It starts as far back as my earliest memories, when I took toy train sets and made the most elaborate scenes my young mind could image with them. I was drawn to creating something grand with my bare hands, even if it was just a toy set from Ikea.
Luckily for me, my parents encouraged my passion for working with my hands. My father stumbled on Forged in Fire, a tv show the two of us would watch for hours as blacksmiths competed with skillsets that I didn’t even realize could lead to a career. By the time I reached high school, my parents were pushing me to explore career and technical education (CTE) classes where I could learn using my hands.
One day in Mr. Walmer’s woods and metals class at Wilson High School, and I was hooked.
I discovered a class that didn’t just peak my interests above the rest – I discovered a class that made my other classes relevant to me. I can remember taking a test in Geometry – a subject that had been a snooze-fest for me – and realizing that I knew answers to questions that would have stumped me before. As I stared at the page, I thought to myself: I know this – I just used it an hour ago to size my latest woods project.
There was a time when I thought I was born too late for the skills I was learning, but that fear couldn’t be further from the truth. When a tree fell in our backyard, those same skills allowed me to turn the trunk into planks, and the planks into a shield. I used a CNC machine to carve a crest into it to symbolize the care my parents gave me growing up, and gave them a gift from the heart, built by my hands, with the wood they grew.

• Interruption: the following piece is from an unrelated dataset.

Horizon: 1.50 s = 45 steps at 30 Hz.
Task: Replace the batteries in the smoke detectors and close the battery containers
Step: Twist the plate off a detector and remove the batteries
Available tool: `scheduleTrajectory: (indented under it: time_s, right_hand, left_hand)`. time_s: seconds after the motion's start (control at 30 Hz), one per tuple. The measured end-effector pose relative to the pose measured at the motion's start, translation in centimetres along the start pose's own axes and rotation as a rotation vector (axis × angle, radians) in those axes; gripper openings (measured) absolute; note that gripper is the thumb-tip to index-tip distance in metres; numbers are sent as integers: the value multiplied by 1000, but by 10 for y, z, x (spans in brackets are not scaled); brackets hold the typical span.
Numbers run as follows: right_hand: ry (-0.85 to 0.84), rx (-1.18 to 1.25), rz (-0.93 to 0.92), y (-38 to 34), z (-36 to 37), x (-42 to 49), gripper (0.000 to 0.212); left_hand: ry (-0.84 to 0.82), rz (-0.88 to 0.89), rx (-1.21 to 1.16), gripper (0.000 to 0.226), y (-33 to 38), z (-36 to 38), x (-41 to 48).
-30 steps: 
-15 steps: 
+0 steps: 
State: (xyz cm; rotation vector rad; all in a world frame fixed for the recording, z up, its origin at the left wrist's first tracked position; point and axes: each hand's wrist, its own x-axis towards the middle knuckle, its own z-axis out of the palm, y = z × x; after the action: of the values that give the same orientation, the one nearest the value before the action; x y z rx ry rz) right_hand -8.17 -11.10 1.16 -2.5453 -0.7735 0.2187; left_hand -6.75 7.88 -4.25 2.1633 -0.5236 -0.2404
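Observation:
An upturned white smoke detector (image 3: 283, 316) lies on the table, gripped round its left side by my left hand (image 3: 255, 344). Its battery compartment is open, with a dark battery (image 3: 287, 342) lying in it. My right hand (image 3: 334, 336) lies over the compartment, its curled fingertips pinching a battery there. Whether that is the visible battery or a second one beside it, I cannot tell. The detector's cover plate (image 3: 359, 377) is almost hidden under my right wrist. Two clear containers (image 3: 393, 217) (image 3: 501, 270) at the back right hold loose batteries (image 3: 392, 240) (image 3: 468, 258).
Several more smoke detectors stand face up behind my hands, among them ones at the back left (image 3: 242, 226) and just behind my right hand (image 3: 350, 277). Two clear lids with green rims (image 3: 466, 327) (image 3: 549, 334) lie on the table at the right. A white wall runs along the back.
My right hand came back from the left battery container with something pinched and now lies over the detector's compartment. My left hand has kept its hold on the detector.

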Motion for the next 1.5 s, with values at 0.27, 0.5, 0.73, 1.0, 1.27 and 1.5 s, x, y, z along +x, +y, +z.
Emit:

I’ve learned that your own creativity is the only limit to what you can make in a woods and metals shop, but the most important things I’ve forged are friendships and a career path. I made fast friends with classmates who shared my passion for working with their hands. I partnered with someone who soon became one of my best friends, and together built a bench that’s still in use at Wilson High School today.
People sit on it at lunch all the time, and when I walk by, I think to myself, “I did that.”
It will come as no surprise to you that I joined as many woods and metals courses as I could, even becoming a T.A. to continue my work senior year. And now as my time in high school draws to a close, I’m off to Oregon State University to major in education and become the woods and metals teacher that inspires the next generation of kids who are driven to create with their hands.
But that future also depends on Oregon’s commitment to career and technical education (CTE) funding. You can help by making sure lawmakers know you want full Measure 98 funding in 2019. Those funds help support CTE courses like woods and metals in every school district in the state.